Erika T. Wurth's novel White Horse is a New York Times editors pick, a Good Morning America buzz pick, and an Indie Next, Target book of the Month, and BOTM Pick. She is both a Kenyon and Sewanee fellow, has published in The Kenyon Review, Buzzfeed, and The Writer’s Chronicle, and is a narrative artist for the Meow Wolf Denver installation. She is an urban Native of Apache/Chickasaw/Cherokee descent. She is represented by Rebecca Friedman for books, and Dana Spector for film. She lives in Denver with her partner, step-kids and two incredibly fluffy dogs.
Mentor Statement
Workshop, at its core, is about vulnerability. Ultimately, it’s my job to take my years of teaching and publishing to help students hone their craft, to help them address the proper form for their content, to look at the genres they’re working in and the conventions that exist within those genres, and aid students in the shaping of their work, in order to get it as polished as possible. But it’s also my job to understand that no matter how autobiographical or not, creative work is still intensely personal. As to form and genre, I’m deeply invested in the idea that form matters—that a poem or a story or a creative essay—each form has its beauty, and its specifics, and I have published extensively in each of those forms and am familiar with the conventions in each.
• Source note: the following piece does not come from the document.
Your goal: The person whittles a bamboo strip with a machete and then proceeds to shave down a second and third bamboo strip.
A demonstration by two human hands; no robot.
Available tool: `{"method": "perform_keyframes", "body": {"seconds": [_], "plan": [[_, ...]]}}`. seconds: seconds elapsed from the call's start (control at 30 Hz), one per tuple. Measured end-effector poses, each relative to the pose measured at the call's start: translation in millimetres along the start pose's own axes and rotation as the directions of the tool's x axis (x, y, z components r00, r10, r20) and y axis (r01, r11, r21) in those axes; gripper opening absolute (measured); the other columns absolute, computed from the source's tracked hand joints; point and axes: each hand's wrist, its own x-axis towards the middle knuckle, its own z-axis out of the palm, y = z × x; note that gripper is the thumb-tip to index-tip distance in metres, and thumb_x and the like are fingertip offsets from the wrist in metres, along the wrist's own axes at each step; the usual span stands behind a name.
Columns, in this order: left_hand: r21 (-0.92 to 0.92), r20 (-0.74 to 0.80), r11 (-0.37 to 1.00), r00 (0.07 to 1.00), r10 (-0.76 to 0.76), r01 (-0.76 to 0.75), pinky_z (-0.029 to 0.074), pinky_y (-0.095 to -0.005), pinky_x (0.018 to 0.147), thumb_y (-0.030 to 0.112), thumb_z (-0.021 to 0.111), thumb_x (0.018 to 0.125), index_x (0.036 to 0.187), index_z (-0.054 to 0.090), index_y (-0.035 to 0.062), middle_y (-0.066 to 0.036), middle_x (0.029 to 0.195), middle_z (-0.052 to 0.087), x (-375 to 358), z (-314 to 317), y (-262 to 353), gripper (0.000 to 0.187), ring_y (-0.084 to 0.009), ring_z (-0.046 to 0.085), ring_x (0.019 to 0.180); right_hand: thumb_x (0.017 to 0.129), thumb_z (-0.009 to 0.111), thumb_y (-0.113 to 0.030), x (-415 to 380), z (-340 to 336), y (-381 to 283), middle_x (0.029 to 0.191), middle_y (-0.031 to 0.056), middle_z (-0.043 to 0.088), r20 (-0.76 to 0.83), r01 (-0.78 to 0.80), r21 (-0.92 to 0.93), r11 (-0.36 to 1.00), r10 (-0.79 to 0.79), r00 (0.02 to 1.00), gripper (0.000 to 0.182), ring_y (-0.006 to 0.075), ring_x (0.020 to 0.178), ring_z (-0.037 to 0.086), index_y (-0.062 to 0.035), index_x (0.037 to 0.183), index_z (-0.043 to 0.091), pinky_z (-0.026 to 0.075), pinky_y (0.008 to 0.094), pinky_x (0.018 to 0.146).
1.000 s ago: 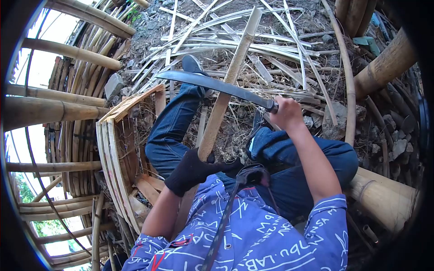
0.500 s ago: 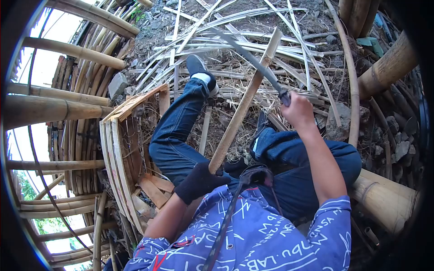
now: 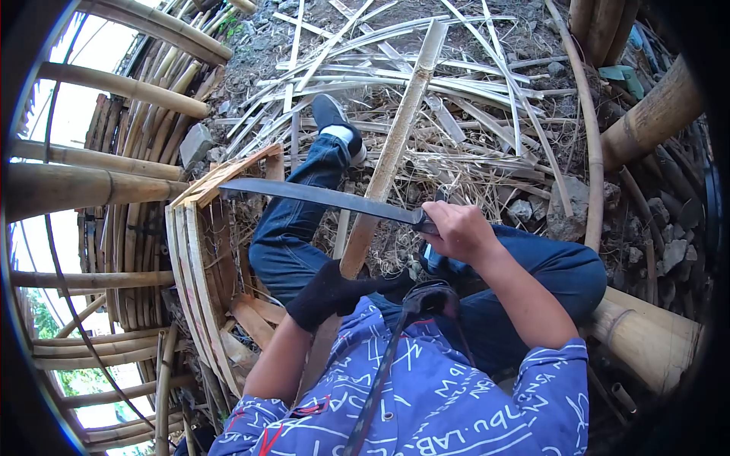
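Note:
My right hand (image 3: 462, 229), bare, is closed round the dark handle of a machete (image 3: 319, 197). Its long blade points left and crosses over a split bamboo strip (image 3: 395, 140), a little beyond my other hand. In a black glove, my left hand (image 3: 334, 292) grips that strip near its lower part, with one finger stretched out to the right. The strip slants up and away between my legs, its pale inner face showing. Below the glove, its lower end runs back toward my shirt.
Thin bamboo slats (image 3: 365, 80) and shavings litter the ground ahead. A wooden crate (image 3: 186, 258) stands at my left, beside a bamboo pole wall (image 3: 137, 175). At right lie a thick bamboo pole (image 3: 646, 334), rocks (image 3: 570, 209) and a long curved pole (image 3: 589, 129).
The machete has swung from pointing far ahead to lying across the strip, closer to me. My right hand came down and left. The strip's far end shifted left, and its lower end now shows.

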Motion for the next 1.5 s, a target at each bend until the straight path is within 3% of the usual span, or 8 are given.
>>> {"method": "perform_keyframes", "body": {"seconds": [0.33,0.4,0.5,0.73,0.97,1.2,1.33,1.5], "plan": [[0.239,-0.085,0.971,0.996,-0.003,0.024,0.032,-0.0223,0.037,0.022,0.077,0.074,0.074,0.056,-0.0008,0.000,0.052,0.048,-2,20,12,0.031,-0.0058,0.044,0.040,0.071,0.064,-0.010,-1,20,53,0.068,0.0124,0.063,0.034,-0.192,-0.262,0.946,0.208,0.978,0.020,0.0278,0.062,0.066,-0.0075,0.088,0.053,0.054,0.0386,0.055],[0.287,-0.061,0.958,0.998,-0.012,0.029,0.033,-0.0231,0.037,0.023,0.077,0.073,0.075,0.056,-0.0023,0.000,0.052,0.049,-7,21,5,0.033,-0.0067,0.045,0.040,0.073,0.061,-0.011,4,18,71,0.068,0.0158,0.064,0.000,-0.400,-0.353,0.846,0.427,0.904,0.016,0.0299,0.065,0.067,-0.0066,0.086,0.053,0.054,0.0409,0.057],[0.255,-0.040,0.967,0.999,0.007,0.003,0.033,-0.0237,0.036,0.023,0.077,0.073,0.075,0.057,-0.0039,-0.001,0.051,0.049,-4,22,-13,0.033,-0.0073,0.046,0.040,0.074,0.059,-0.012,1,8,75,0.067,0.0167,0.064,-0.038,-0.472,-0.279,0.836,0.481,0.876,0.016,0.0320,0.065,0.067,-0.0055,0.087,0.052,0.054,0.0431,0.057],[0.271,-0.059,0.961,0.996,0.066,-0.048,0.034,-0.0236,0.038,0.021,0.075,0.073,0.076,0.057,-0.0016,0.000,0.052,0.049,-4,11,5,0.029,-0.0057,0.046,0.042,0.066,0.068,-0.012,-3,10,20,0.070,0.0143,0.064,0.122,-0.183,-0.178,0.967,0.206,0.971,0.027,0.0315,0.065,0.066,-0.0080,0.087,0.052,0.054,0.0420,0.058],[0.277,-0.107,0.960,0.994,0.003,0.027,0.036,-0.0220,0.041,0.019,0.074,0.072,0.075,0.055,0.0029,0.002,0.054,0.049,-6,8,-16,0.025,-0.0046,0.046,0.044,0.070,0.063,-0.013,-5,18,72,0.067,0.0149,0.064,-0.041,-0.380,-0.253,0.890,0.382,0.923,0.019,0.0329,0.063,0.066,-0.0074,0.083,0.051,0.054,0.0434,0.058],[0.313,-0.155,0.948,0.983,0.103,-0.050,0.039,-0.0250,0.045,0.020,0.075,0.070,0.071,0.057,0.0031,0.000,0.055,0.052,-6,3,-17,0.025,-0.0056,0.047,0.047,0.067,0.062,-0.011,-5,21,53,0.066,0.0138,0.064,0.012,-0.221,-0.186,0.957,0.227,0.974,0.019,0.0321,0.063,0.066,-0.0068,0.084,0.053,0.053,0.0440,0.057],[0.495,-0.112,0.861,0.975,0.192,-0.112,0.044,-0.0314,0.054,0.026,0.078,0.071,0.072,0.059,0.0006,-0.004,0.057,0.056,-23,6,-30,0.031,-0.0100,0.052,0.055,0.073,0.057,-0.009,7,11,80,0.066,0.0179,0.063,-0.089,-0.513,-0.247,0.822,0.508,0.857,0.011,0.0363,0.065,0.065,-0.0051,0.083,0.054,0.053,0.0477,0.060],[0.392,-0.139,0.917,0.981,0.139,-0.075,0.042,-0.0308,0.055,0.028,0.079,0.067,0.069,0.058,0.0017,-0.003,0.059,0.055,-11,9,-45,0.033,-0.0089,0.050,0.057,0.072,0.060,-0.012,-3,6,61,0.068,0.0166,0.065,-0.090,-0.429,-0.190,0.883,0.420,0.903,0.015,0.0343,0.064,0.066,-0.0061,0.084,0.053,0.054,0.0449,0.059]]}}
Specifically, as to fiction, the genre that I have published the most in, I consider myself to be deeply un-snotty, and by that, I mean I love to read across genres: crime, realism a.k.a. literary fiction and especially in speculative (horror/science-fiction/fantasy). Additionally, I enjoy the opportunity to work on longer manuscripts and feel that I’ve achieved a skill set when it comes to language, characterization and structure—especially when it comes to holding a storyline over the space of an entire novel or the order of a short-story collection.